◆ **WHAT YOU SHOULD DO**
Send back the data below exactly. Drop every picture.

◆ **DATA SECTION**
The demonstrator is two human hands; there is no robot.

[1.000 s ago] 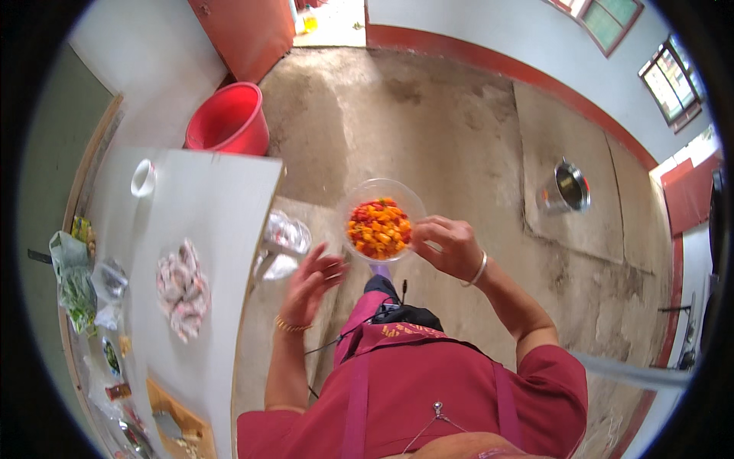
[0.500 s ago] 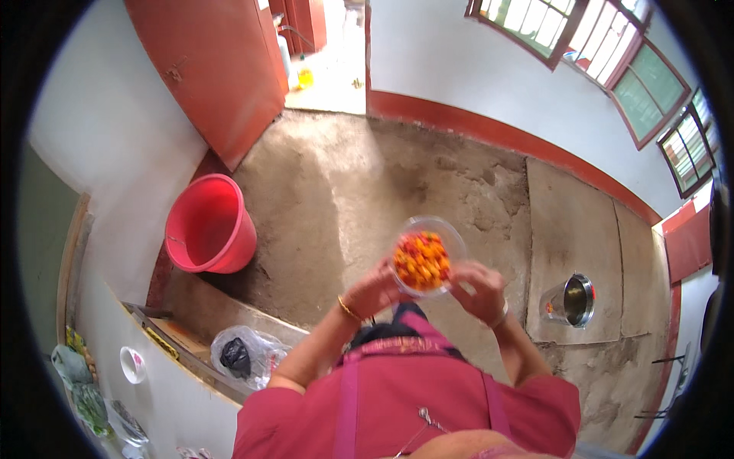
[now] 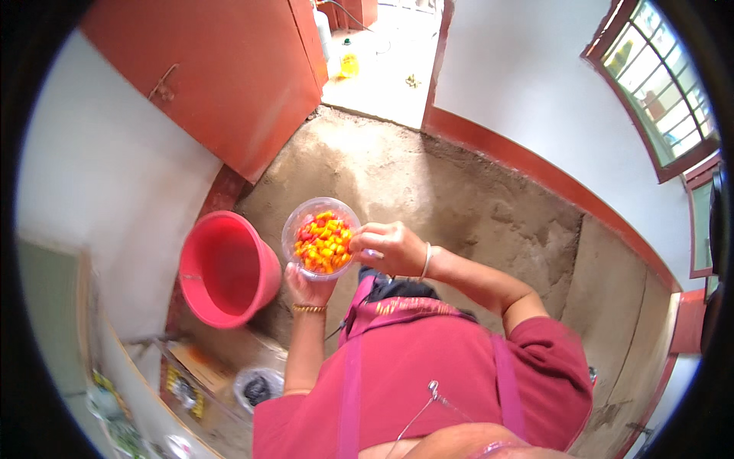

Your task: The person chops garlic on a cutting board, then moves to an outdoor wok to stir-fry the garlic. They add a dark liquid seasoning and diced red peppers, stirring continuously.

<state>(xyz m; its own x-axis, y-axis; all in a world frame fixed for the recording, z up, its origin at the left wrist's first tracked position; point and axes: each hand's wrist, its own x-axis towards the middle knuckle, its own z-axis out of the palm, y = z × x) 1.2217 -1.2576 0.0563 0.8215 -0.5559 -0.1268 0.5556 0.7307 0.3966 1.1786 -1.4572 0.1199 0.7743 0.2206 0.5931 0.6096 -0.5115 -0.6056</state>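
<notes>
My left hand (image 3: 308, 286) holds a round see-through plastic tub (image 3: 290, 226) from below and the near side, its fingers wrapped against the wall. Small orange, yellow and red peppers (image 3: 325, 241) fill the tub. At the right rim is my right hand (image 3: 391, 249), fingers bent and pinched together beside the peppers. What its fingertips hold, if anything, is too small to make out. A pale purple spot shows by the thumb.
A large pink bucket (image 3: 197, 268) stands on the floor left of the tub. Behind it is a red door (image 3: 206, 69), with a yellow bottle (image 3: 349, 66) in the bright doorway. Lower left, a plastic bag (image 3: 260, 385) with something black inside lies near the table edge (image 3: 145, 375).
The tub and my left hand have moved left, toward the pink bucket. My right hand has gone from beside the tub to a pinch at its rim. The view has turned.
</notes>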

◆ **ANSWER**
The demonstrator is two human hands; there is no robot.

[1.000 s ago] 
[0.500 s ago] 
[now] 

Your task: The person chops garlic on a cutting board, then moves to an outdoor wok to stir-fry the garlic. They add a dark liquid seasoning and diced red peppers, stirring continuously.

<state>(xyz m; its own x-axis, y-axis; all in a world frame fixed for the recording, z up, its origin at the left wrist's first tracked position; point and axes: each hand's wrist, its own x-axis towards the middle knuckle, its own z-axis out of the palm, y = z × x) 1.2217 -1.2576 0.0563 0.8215 -0.5559 -0.1268 0.5556 0.7307 0.3966 1.1786 -1.4572 0.1199 0.7743 0.2206 0.5931 0.6096 -0.5115 -0.6056</state>
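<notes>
My left hand (image 3: 308, 286) holds a round see-through plastic tub (image 3: 290, 226) from below and the near side, its fingers wrapped against the wall. Small orange, yellow and red peppers (image 3: 325, 241) fill the tub. At the right rim is my right hand (image 3: 391, 249), fingers bent and pinched together beside the peppers. What its fingertips hold, if anything, is too small to make out. A pale purple spot shows by the thumb.
A large pink bucket (image 3: 197, 268) stands on the floor left of the tub. Behind it is a red door (image 3: 206, 69), with a yellow bottle (image 3: 349, 66) in the bright doorway. Lower left, a plastic bag (image 3: 260, 385) with something black inside lies near the table edge (image 3: 145, 375).
The tub and my left hand have moved left, toward the pink bucket. My right hand has gone from beside the tub to a pinch at its rim. The view has turned.
</notes>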

Nothing else belongs in the output.